#### What the task requires:
Identify each line below containing the string "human" and copy it.

Items listed in a dataset

--------

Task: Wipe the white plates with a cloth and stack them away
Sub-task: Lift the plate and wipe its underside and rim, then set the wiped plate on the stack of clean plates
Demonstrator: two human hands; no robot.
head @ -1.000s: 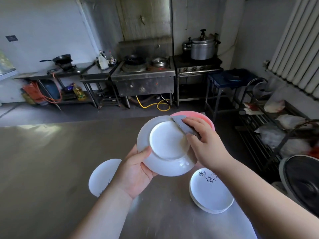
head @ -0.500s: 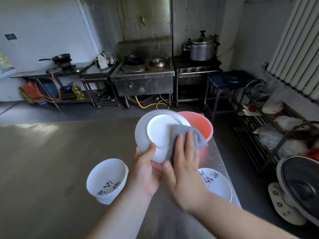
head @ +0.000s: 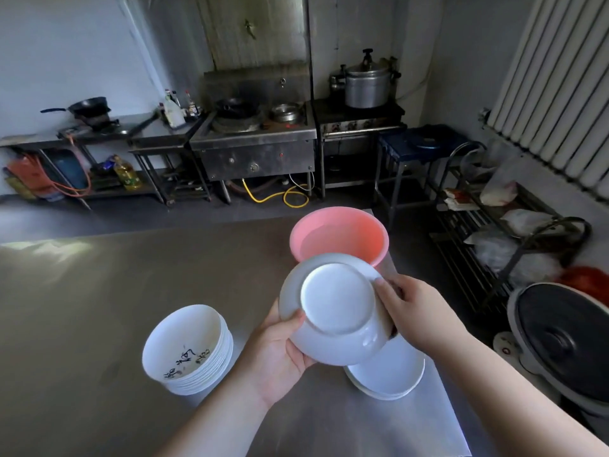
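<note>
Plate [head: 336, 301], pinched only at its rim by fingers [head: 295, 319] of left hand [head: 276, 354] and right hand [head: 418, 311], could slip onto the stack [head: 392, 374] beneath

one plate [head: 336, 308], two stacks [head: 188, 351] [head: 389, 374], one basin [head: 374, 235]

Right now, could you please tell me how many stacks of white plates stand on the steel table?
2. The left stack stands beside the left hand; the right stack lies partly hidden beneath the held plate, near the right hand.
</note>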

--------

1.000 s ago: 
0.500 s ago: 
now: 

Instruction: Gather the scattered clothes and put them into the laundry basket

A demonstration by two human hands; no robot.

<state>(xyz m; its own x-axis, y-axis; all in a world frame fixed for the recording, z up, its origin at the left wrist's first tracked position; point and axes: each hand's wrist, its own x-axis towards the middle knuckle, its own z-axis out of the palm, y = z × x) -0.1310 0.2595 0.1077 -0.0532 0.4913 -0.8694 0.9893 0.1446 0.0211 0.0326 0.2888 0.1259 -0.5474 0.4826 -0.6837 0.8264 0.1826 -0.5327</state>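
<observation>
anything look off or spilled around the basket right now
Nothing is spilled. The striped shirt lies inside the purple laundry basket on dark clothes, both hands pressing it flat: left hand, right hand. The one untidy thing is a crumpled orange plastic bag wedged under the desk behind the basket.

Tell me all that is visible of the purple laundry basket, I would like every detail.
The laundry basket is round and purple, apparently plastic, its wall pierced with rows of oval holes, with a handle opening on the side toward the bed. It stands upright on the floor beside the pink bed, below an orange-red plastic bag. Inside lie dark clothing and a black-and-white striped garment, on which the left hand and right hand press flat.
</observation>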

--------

#### Task output:
Demonstrator: two human hands; no robot.
A demonstration by two human hands; no robot.

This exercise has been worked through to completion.